EPA Ends Dumping in California Waters
The U.S. Environmental Protection Agency (EPA) Wednesday, proposed banning all sewage discharges from vessels in California’s coastal waters. The proposed ban would make the California coast line the largest “No Discharge Zone” in the U.S.
In 2006 California made a request to EPA under the guidelines of the Clean Water Act requesting expanded “no discharge zones” off its coast. The Clean Water Act says that states may make such a request to the EPA if it is necessary to protect water quality. The EPA proposal will take affect after a 60 day period where the public can make comments on the plan.
The new rule would apply to the release of both treated and untreated sewage within California’s marine waters from cruise ships and commercial vessels larger than 300 tons, who have adequate sewage holding capacity (defined by the EPA as two days storage capacity).
The “no discharge zone” applies to all 1,624 miles of California’s coastline out to 3 miles off shore. The ban will also include major islands, tidal bays, rivers and estuaries.
The EPA estimates that 20.4 million gallons or 80% of the treated sewage released into California’s waters each year will be eliminated with this new ban.
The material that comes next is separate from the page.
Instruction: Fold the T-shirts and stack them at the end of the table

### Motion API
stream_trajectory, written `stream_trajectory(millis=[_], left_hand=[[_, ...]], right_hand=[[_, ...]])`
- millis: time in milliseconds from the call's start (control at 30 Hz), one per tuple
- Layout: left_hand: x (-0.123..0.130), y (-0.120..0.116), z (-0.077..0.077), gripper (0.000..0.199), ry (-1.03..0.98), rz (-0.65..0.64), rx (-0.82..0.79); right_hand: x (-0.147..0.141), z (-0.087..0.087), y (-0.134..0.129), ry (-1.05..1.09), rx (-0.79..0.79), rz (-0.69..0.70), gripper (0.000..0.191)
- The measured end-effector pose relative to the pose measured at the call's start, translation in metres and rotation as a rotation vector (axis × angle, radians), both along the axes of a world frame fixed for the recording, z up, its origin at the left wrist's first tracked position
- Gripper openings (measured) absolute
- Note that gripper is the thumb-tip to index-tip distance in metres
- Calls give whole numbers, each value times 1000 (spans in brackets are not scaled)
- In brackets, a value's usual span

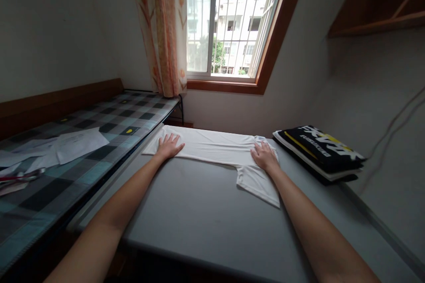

The remaining 20% is made up of smaller vessels not covered in the ban like recreational vessels who are currently required to pump out sewage at harbor pump out stations, however these stations are not always available. The other vessels are mostly comprised of smaller fishing boats who are required to treat their sewage before dumping it.
California was aware of the sewage problem years ago and passed the California Clean Coast Act of 2005, however the dumping continued. In 2009 California beaches were monitored and advisories were issued to almost half of the states beaches for high levels of pathogens in the water. This new EPA ban will allow for larger violation fines to help enforce the new rule.